Note 2: in a perfect world, these secrets should never end up in HMSL DB in the first place. Unfortunately this happens. This PR is a client side fix to address this.

How to test

echo -e "abc\n123\nshort\sup3rs3cr3t" > /tmp/secrets.txt
# Both should only prepare or check only one secret
pdm run ggshield hmsl fingerprint /tmp/secrets.txt
pdm run ggshield hmsl check /tmp/secrets.txt

Architecture Overview

After exploring the codebase, here's how secrets flow through HMSL:

Input Sources:
├── check.py          → collect() → prepare() → check_secrets()
├── fingerprint.py    → collect() → prepare() → write_outputs()
└── hashicorp_vault.py → collect_list() → prepare() → check_secrets()

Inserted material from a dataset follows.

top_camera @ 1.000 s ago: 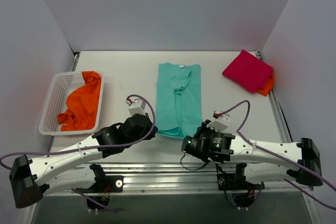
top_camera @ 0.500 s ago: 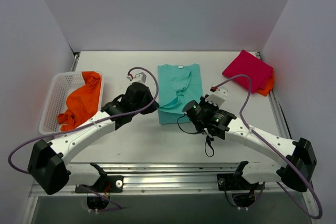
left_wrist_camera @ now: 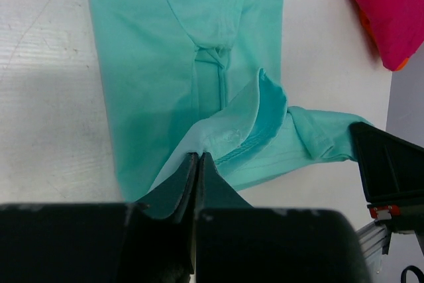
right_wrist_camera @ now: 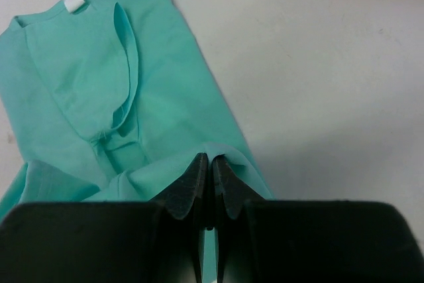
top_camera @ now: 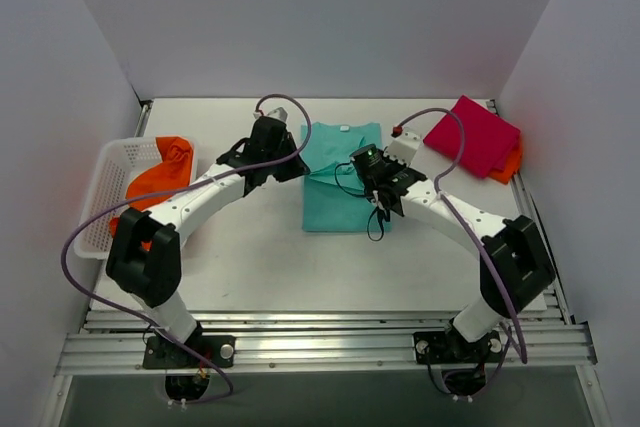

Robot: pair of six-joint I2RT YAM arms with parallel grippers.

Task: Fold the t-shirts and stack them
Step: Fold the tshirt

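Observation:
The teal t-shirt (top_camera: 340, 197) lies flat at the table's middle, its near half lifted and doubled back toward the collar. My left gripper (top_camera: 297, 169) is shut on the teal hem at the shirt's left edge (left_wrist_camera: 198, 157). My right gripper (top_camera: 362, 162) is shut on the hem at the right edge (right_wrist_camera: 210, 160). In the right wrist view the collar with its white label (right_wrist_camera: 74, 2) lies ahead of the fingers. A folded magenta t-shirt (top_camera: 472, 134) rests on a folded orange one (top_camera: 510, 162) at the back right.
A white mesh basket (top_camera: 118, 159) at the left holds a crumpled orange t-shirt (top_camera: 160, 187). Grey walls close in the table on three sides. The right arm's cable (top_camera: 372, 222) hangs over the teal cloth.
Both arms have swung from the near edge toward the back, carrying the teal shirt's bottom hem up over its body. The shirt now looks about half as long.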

The key file is ggshield/verticals/hmsl/collection.py which contains:

collect() - Collects secrets from file/env inputs
collect_list() - Collects secrets from list of tuples (used by Vault)
prepare() - Hashes secrets and builds the payload

Two Collection Functions

collect() handles two input types:

FILE (e.g., secrets.txt): Plain text file with one secret per line. No keys, just values.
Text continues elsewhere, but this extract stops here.